A parte mais cara de gravar não é gravar. É a hora de virar alguém que grava: luzes acesas, enquadramento conferido, som testado, camisa trocada, preguiça vencida. Esse custo é quase idêntico se depois você faz um vídeo ou doze — e esse é o argumento inteiro de gravar em lote. Pague a preparação uma vez por mês e o próximo vídeo custa oito minutos; pague toda vez e o próximo vídeo custa uma manhã, e é por isso que um canal silencia na primeira semana em que qualquer outra coisa exige atenção. Gravar em lote não é truque de produtividade, e não exige virar outra pessoa. É só mover um custo fixo para onde ele é pago uma vez.
Um dia de lote sobrevive do trabalho feito antes. Escreva tudo primeiro — escrever e apresentar são ofícios diferentes, e alternar entre eles no meio do dia é onde os lotes emperram. Guarde os roteiros numa pasta por lote, na ordem de gravação, para que o próximo nunca seja uma decisão. A contagem de palavras e o tempo estimado de leitura em cada roteiro dizem de antemão qual deles é secretamente dois vídeos e qual short tem na verdade quarenta segundos — muito melhor descobrir na escrivaninha do que no meio do take. No dia em si, você só deveria ler. No momento em que reescreve diante da câmera, o lote voltou a ser doze gravações separadas.
Planeje a ordem pela energia, porque ela nem fica constante nem cai por igual. O primeiro take do dia é um aquecimento, queira você ou não, então abra com algo tolerante. A melhor hora costuma ser a segunda, quando você já soltou e ainda não cansou: gaste-a com os roteiros que mais importam. E vigie o seu ritmo, porque quem está cansado acelera sem ouvir, e um roteiro dito na velocidade do take nove com a energia do take dois é a diferença que o espectador realmente sente entre conteúdo em lote e conteúdo fresco. Faça pausas de verdade, longe da câmera, e pare antes de o tanque esvaziar. O último take de um dia longo costuma ser o primeiro que você regrava no mês seguinte.

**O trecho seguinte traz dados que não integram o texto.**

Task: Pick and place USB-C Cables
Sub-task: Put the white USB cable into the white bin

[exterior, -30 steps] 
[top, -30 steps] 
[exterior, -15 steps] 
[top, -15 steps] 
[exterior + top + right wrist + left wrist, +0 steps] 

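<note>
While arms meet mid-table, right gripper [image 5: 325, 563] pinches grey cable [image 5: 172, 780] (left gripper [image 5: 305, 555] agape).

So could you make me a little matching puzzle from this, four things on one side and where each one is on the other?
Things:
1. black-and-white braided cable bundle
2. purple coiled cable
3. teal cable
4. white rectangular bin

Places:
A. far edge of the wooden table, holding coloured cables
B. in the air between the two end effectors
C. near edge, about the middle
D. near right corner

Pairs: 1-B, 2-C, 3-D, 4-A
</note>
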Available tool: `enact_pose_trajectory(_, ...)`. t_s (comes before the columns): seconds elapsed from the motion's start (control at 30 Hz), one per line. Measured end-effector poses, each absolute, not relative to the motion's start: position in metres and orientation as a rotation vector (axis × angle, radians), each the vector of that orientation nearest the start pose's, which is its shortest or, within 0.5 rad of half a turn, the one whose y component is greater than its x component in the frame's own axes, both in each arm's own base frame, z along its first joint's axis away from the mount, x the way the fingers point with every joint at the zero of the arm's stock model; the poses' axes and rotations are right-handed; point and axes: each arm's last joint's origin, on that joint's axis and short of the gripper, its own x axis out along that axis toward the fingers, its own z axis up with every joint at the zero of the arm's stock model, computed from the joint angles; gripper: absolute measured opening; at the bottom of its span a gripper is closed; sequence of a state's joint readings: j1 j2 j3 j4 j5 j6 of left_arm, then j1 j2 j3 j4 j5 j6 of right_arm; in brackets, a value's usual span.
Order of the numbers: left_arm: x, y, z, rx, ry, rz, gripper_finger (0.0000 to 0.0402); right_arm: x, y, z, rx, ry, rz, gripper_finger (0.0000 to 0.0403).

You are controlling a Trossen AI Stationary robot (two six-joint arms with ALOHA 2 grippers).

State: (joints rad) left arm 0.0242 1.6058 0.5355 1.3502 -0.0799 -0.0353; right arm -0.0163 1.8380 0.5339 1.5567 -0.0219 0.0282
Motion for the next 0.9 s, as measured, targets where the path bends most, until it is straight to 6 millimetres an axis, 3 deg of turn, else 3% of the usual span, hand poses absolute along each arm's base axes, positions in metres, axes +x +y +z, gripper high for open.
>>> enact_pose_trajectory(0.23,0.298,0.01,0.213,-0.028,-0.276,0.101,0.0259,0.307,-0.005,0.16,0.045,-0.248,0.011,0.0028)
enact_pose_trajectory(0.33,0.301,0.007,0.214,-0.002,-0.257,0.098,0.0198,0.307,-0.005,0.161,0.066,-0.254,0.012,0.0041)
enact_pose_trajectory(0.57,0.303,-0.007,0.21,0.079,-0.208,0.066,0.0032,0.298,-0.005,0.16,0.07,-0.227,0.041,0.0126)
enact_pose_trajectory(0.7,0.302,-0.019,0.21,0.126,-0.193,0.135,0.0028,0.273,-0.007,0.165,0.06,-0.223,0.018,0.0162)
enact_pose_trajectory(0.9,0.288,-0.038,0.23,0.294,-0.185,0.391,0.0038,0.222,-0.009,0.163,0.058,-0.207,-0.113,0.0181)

Esse é o fluxo em torno do qual as duas bibliotecas do Talk2Camera foram construídas. Os roteiros vivem numa biblioteca com pastas, busca, favoritos, e em cada um uma contagem de palavras e um tempo estimado de leitura. As gravações caem numa biblioteca de takes, cada um com o próprio quadro de capa, duração, tamanho e data, e abrem direto no editor. E cada take lembra o próprio roteiro — ele é salvo ao lado da gravação, então legendas e sugestões de título ainda funcionam na terceira semana, quando você finalmente edita o que o dia de lote produziu, e não só nos minutos depois de gravar. Doze takes gravados contra doze roteiros continuam sendo doze pares casados, por mais que esperem.
Um hábito amarra o dia: pausar em vez de parar. Parar encerra um take, e entre um vídeo e outro é isso que você quer. Mas dentro de um mesmo vídeo — um gole de água, uma lida na próxima seção, o entregador na porta — pause e retome, porque o tempo pausado é excluído do arquivo em vez de entrar como ar morto. Um dia gravado assim chega ao editor já enxuto, em vez de arrastar uma hora de silêncio acumulado para cortar de volta, lacuna por lacuna. A distinção parece pequena enquanto você grava. É a diferença entre uma noite de cortes e nenhuma.